[Python-Dev] Switch statement
Nick Coghlan
ncoghlan at gmail.com
Sat Jun 24 12:31:45 CEST 2006
The current train of thought seems to be to handle a switch statement as follows:
1. Define switch explicitly as a hash table lookup, with the hash table
built at function definition time
2. Allow expressions to be flagged as 'static' to request evaluation at
def-time
3. Have the expressions in a case clause be implicitly flagged as static
4. Allow 'case in' to be used to indicate that a case argument is to be
iterated and all its values added to the current case
5. Static names are not needed - static expressions must refer solely to
literals and non-local names
An issue with Point 4 is a syntactic nit that Eric Sumner pointed out. Since
it involves iteration over x to populate the jump table rather than doing a
containment test on x, using 'case in x' is misleading. It would be better
written as 'case *x'.
Then:
'case 1:' ==> a switch value of 1 will jump to this case
'case 1, 2:' ==> a switch value of 1 or 2 will jump to this case
'case *x' ==> any switch value in x will jump to this case
'case *x, *y' ==> any switch value in x or y will jump to this case
For the remaining points, I share Jim Jewett's concern that 'function
definition time' is well defined for function scopes only - a better
definition of the evaluation time is needed so that it works for other code as
well. (Unlike Jim, I have no problems with restricting switch statements to
hashable objects and building the entire jump table at once - if what you want
is an arbitrary if-elif chain, then write one!)
I'd also like to avoid confusing the code execution order too much. People
objected to the out-of-order evaluation in statement local namespaces - what's
being proposed for static expressions is significantly worse.

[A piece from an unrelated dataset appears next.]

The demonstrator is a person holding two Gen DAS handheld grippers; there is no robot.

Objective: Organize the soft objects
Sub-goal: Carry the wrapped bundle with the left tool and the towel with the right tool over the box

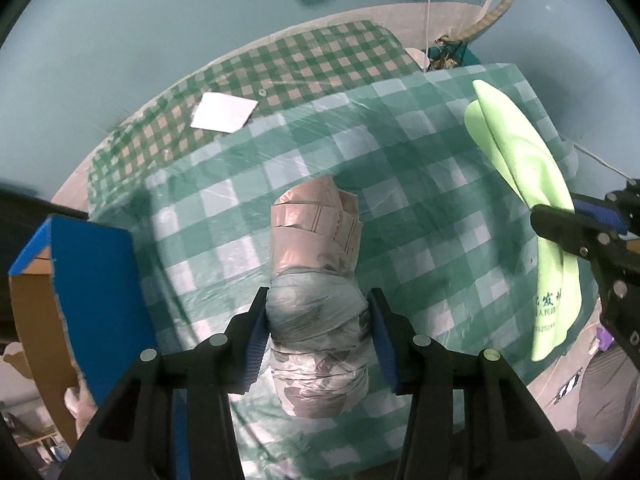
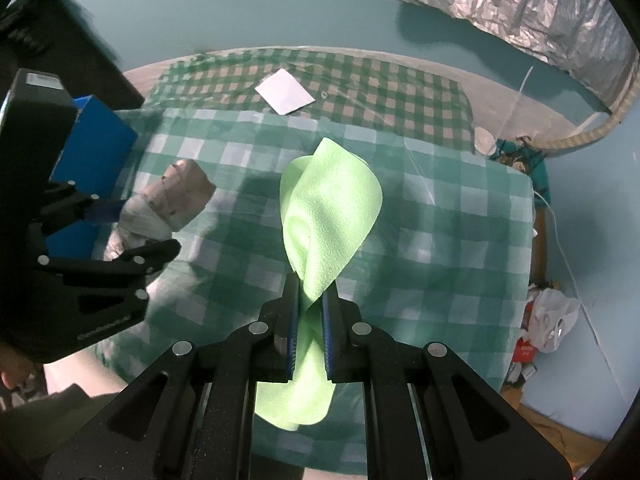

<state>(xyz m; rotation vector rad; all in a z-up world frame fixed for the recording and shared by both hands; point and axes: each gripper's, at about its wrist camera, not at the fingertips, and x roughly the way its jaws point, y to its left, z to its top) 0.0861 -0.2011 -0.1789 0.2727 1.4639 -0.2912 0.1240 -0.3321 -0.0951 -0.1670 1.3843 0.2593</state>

So here's a fleshed out proposal for 'once expressions' that are evaluated the
first time they are encountered and cached thereafter.
Once expressions
----------------
An expression of the form 'once EXPR' is evaluated exactly once for a given
scope. Precedence rules are as for yield expressions.
Evaluation occurs the first time the expression is executed. On all
subsequent executions, the expression will return the same result as was
returned the first time.
Referencing a function local variable name from a static expression is a
syntax error. References to module globals, to closure variables and to names
not bound in the module at all are fine.
Justifying evaluation at first execution time
---------------------------------------------
With evaluation at first execution time, the semantics are essentially the
same in all kinds of scope (module, function, class, exec). When the
evaluation time is defined in terms of function definition time, it is very
unclear what happens when there is no function definition involved.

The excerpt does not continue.